Exercise data:
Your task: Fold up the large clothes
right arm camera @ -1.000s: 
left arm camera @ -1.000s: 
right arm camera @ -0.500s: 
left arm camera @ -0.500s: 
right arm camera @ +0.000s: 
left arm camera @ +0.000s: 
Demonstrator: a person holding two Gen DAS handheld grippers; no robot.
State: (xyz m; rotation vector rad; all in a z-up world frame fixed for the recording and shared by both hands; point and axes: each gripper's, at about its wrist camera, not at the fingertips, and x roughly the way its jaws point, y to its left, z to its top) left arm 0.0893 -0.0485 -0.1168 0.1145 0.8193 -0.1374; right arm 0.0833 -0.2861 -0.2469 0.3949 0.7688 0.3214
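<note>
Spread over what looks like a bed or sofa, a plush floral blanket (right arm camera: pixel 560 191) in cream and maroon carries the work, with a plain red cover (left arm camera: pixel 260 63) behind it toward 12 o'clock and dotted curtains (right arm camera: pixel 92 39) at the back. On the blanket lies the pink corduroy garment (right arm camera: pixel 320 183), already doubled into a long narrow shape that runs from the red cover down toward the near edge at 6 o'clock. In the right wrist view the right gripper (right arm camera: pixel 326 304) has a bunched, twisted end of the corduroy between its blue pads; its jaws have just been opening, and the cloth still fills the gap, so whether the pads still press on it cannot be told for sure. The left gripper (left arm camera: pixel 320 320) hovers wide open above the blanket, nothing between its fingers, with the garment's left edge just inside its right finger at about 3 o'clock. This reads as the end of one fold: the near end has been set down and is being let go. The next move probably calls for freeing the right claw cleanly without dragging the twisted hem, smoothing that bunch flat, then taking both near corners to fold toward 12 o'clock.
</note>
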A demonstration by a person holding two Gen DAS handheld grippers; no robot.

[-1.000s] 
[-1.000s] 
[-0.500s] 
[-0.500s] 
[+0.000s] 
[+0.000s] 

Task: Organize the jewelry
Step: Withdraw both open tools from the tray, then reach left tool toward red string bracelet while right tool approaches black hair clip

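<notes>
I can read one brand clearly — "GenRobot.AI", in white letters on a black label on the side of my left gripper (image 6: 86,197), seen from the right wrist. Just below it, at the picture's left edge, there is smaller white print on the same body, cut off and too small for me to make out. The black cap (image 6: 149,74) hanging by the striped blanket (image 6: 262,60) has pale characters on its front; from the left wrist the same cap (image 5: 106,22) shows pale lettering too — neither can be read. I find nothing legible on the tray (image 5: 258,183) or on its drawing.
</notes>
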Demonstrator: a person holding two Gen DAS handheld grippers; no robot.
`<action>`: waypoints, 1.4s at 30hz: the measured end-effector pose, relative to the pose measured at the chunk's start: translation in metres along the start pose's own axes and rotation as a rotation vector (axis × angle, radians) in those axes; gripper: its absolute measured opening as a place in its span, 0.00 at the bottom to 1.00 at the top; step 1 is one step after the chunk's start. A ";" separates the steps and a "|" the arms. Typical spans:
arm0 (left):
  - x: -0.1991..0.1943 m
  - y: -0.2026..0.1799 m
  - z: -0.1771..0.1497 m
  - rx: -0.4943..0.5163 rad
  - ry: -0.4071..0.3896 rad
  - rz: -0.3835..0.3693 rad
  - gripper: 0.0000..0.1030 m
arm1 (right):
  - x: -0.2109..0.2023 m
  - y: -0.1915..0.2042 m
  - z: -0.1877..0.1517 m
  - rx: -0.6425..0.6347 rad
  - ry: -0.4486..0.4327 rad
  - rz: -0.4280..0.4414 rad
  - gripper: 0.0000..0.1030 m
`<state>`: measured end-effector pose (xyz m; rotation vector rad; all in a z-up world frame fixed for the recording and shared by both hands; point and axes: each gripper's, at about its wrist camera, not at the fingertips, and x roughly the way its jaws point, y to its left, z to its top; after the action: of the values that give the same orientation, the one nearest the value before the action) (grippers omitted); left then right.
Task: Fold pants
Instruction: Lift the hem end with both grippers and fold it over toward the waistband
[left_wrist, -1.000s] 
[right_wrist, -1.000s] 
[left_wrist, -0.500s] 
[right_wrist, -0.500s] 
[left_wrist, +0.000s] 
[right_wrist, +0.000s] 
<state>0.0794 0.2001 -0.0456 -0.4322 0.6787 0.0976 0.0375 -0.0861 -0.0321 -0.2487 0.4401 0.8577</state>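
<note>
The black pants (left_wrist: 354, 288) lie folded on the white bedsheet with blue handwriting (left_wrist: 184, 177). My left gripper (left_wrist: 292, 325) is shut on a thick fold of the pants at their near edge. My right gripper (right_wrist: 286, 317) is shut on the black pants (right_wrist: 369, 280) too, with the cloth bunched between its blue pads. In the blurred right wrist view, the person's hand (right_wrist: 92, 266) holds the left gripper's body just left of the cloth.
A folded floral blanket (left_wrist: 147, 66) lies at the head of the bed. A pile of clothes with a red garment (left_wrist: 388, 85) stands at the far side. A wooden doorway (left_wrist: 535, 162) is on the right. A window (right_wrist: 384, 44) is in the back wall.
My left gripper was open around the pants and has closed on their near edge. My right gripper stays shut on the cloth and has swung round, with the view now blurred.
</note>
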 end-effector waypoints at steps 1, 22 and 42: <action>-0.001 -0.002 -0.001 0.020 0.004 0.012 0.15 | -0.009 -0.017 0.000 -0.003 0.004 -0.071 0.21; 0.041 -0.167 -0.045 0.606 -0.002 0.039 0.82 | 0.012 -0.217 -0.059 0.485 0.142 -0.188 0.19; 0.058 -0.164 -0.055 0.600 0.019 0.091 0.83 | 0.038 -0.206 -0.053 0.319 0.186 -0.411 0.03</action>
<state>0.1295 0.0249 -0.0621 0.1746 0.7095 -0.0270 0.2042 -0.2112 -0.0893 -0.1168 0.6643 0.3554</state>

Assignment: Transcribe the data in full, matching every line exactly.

Problem solution:
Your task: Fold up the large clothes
right arm camera @ -1.000s: 
left arm camera @ -1.000s: 
right arm camera @ -0.500s: 
left arm camera @ -0.500s: 
right arm camera @ +0.000s: 
left arm camera @ +0.000s: 
Demonstrator: a person holding two Gen DAS handheld grippers; no robot.
State: (xyz m; rotation vector rad; all in a z-up world frame fixed for the recording and shared by both hands; point and axes: each gripper's, at about its wrist camera, not at the fingertips, and x roughly the way its jaws point, y to its left, z to its top) left arm 0.0893 -0.0485 -0.1168 0.1145 0.8193 -0.1374; right arm 0.0833 -0.2861 -0.2469 0.3949 0.7688 0.3214
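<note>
Spread over what looks like a bed or sofa, a plush floral blanket (right arm camera: pixel 560 191) in cream and maroon carries the work, with a plain red cover (left arm camera: pixel 260 63) behind it toward 12 o'clock and dotted curtains (right arm camera: pixel 92 39) at the back. On the blanket lies the pink corduroy garment (right arm camera: pixel 320 183), already doubled into a long narrow shape that runs from the red cover down toward the near edge at 6 o'clock. In the right wrist view the right gripper (right arm camera: pixel 326 304) has a bunched, twisted end of the corduroy between its blue pads; its jaws have just been opening, and the cloth still fills the gap, so whether the pads still press on it cannot be told for sure. The left gripper (left arm camera: pixel 320 320) hovers wide open above the blanket, nothing between its fingers, with the garment's left edge just inside its right finger at about 3 o'clock. This reads as the end of one fold: the near end has been set down and is being let go. The next move probably calls for freeing the right claw cleanly without dragging the twisted hem, smoothing that bunch flat, then taking both near corners to fold toward 12 o'clock.
</note>
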A demonstration by a person holding two Gen DAS handheld grippers; no robot.

[-1.000s] 
[-1.000s] 
[-0.500s] 
[-0.500s] 
[+0.000s] 
[+0.000s] 

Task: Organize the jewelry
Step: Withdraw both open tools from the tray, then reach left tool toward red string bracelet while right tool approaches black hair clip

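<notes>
I can read one brand clearly — "GenRobot.AI", in white letters on a black label on the side of my left gripper (image 6: 86,197), seen from the right wrist. Just below it, at the picture's left edge, there is smaller white print on the same body, cut off and too small for me to make out. The black cap (image 6: 149,74) hanging by the striped blanket (image 6: 262,60) has pale characters on its front; from the left wrist the same cap (image 5: 106,22) shows pale lettering too — neither can be read. I find nothing legible on the tray (image 5: 258,183) or on its drawing.
</notes>
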Demonstrator: a person holding two Gen DAS handheld grippers; no robot.
`<action>`: waypoints, 1.4s at 30hz: the measured end-effector pose, relative to the pose measured at the chunk's start: translation in metres along the start pose's own axes and rotation as a rotation vector (axis × angle, radians) in those axes; gripper: its absolute measured opening as a place in its span, 0.00 at the bottom to 1.00 at the top; step 1 is one step after the chunk's start. A ";" separates the steps and a "|" the arms. Typical spans:
arm0 (left):
  - x: -0.1991..0.1943 m
  - y: -0.2026..0.1799 m
  - z: -0.1771..0.1497 m
  - rx: -0.4943..0.5163 rad
  - ry: -0.4071..0.3896 rad
  - rz: -0.3835..0.3693 rad
  - gripper: 0.0000..0.1030 m
arm1 (right):
  - x: -0.2109..0.2023 m
  - y: -0.1915..0.2042 m
  - z: -0.1877..0.1517 m
  - rx: -0.6425..0.6347 rad
  - ry: -0.4486..0.4327 rad
  - rz: -0.4280..0.4414 rad
  - gripper: 0.0000..0.1030 m
`<state>`: measured end-effector pose (xyz m; rotation vector rad; all in a z-up world frame fixed for the recording and shared by both hands; point and axes: each gripper's, at about its wrist camera, not at the fingertips, and x roughly the way its jaws point, y to its left, z to its top; after the action: of the values that give the same orientation, the one nearest the value before the action) (grippers omitted); left then right.
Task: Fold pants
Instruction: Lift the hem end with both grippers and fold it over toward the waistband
[left_wrist, -1.000s] 
[right_wrist, -1.000s] 
[left_wrist, -0.500s] 
[right_wrist, -0.500s] 
[left_wrist, +0.000s] 
[right_wrist, +0.000s] 
<state>0.0794 0.2001 -0.0456 -0.4322 0.6787 0.0976 0.0375 -0.0861 -0.0321 -0.2487 0.4401 0.8577</state>
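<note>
The black pants (left_wrist: 354, 288) lie folded on the white bedsheet with blue handwriting (left_wrist: 184, 177). My left gripper (left_wrist: 292, 325) is shut on a thick fold of the pants at their near edge. My right gripper (right_wrist: 286, 317) is shut on the black pants (right_wrist: 369, 280) too, with the cloth bunched between its blue pads. In the blurred right wrist view, the person's hand (right_wrist: 92, 266) holds the left gripper's body just left of the cloth.
A folded floral blanket (left_wrist: 147, 66) lies at the head of the bed. A pile of clothes with a red garment (left_wrist: 388, 85) stands at the far side. A wooden doorway (left_wrist: 535, 162) is on the right. A window (right_wrist: 384, 44) is in the back wall.
My left gripper was open around the pants and has closed on their near edge. My right gripper stays shut on the cloth and has swung round, with the view now blurred.
</note>
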 end-effector waypoints at steps 1, 22 and 42: <action>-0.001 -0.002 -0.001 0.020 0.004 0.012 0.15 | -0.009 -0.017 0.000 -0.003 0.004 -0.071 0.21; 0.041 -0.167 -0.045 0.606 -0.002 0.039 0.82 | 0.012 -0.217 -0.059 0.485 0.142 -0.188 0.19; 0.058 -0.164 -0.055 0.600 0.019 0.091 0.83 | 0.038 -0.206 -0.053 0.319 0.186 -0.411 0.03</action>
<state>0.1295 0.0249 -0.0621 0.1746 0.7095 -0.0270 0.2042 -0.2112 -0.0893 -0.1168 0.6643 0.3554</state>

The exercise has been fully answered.